EXERCISE INSTRUCTIONS: Write out, word for word, only the lines from the one with "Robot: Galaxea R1" to the end of the data below.

EXERCISE DATA:

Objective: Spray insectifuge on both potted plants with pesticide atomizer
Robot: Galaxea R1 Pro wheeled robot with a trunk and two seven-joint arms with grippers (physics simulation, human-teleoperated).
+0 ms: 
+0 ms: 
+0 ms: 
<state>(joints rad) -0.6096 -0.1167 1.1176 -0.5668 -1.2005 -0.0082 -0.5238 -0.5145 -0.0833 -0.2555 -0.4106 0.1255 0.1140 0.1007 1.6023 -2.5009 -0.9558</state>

ANSWER BOX:
Robot: Galaxea R1 Pro wheeled robot with a trunk and two seven-joint arms with grippers (physics simulation, human-teleoperated).
+0 ms: 
+0 ms: 
+0 ms: 
<state>(joints rad) -0.6096 -0.1167 1.1176 -0.5668 -1.2005 -0.0082 -0.5238 -0.5145 -0.0833 -0.2555 -0.4106 0.1255 0.1140 0.1007 1.6023 -2.5009 -0.9558</state>

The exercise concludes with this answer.